### Exercise details
Up to and including the line holding "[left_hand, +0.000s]", write out the data exactly from its first line, but not the pictures.

### Source material
━━━━━━
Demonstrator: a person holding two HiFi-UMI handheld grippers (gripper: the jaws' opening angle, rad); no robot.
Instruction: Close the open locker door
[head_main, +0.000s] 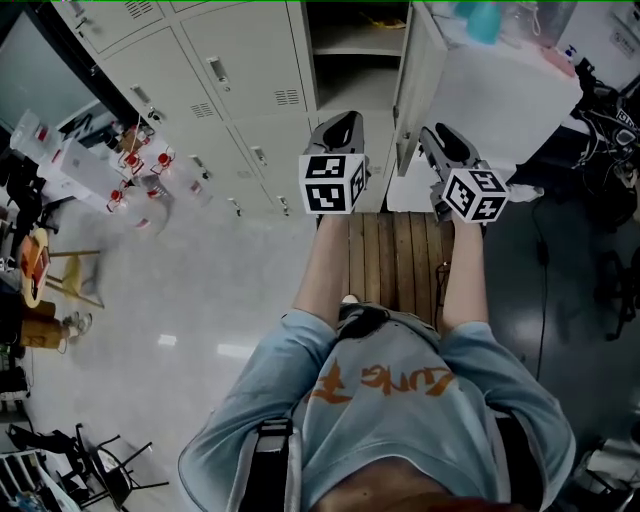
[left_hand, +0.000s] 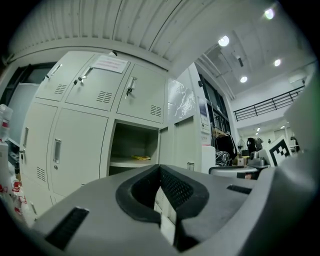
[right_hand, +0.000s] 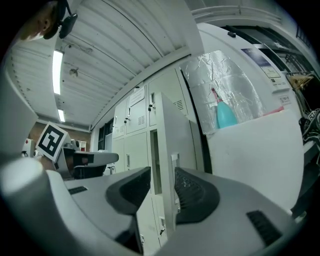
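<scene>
In the head view the open locker door (head_main: 417, 85) swings out toward me from the open compartment (head_main: 352, 45). My right gripper (head_main: 437, 138) is open and points at the door's free edge from close by. In the right gripper view the door edge (right_hand: 167, 130), with its small latch, shows through the gap between the right gripper's (right_hand: 162, 172) jaws; the pads do not touch it. My left gripper (head_main: 340, 128) hovers before the compartment. Its jaws meet at the tips in the left gripper view (left_hand: 160, 167), shut on nothing. That view shows the compartment (left_hand: 132, 150) and the door (left_hand: 184, 145).
Shut lockers (head_main: 235, 70) fill the wall to the left. A white cabinet (head_main: 505, 100) with foil and a teal bottle (right_hand: 226, 114) stands right of the door. I stand on a wooden pallet (head_main: 395, 262). A stool (head_main: 72, 275) and bottles (head_main: 135, 165) clutter the left.
</scene>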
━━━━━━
### Written solution
Demonstrator: a person holding two HiFi-UMI handheld grippers (gripper: the jaws' opening angle, rad); no robot.
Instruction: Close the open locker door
[head_main, +0.000s] 
[left_hand, +0.000s] 

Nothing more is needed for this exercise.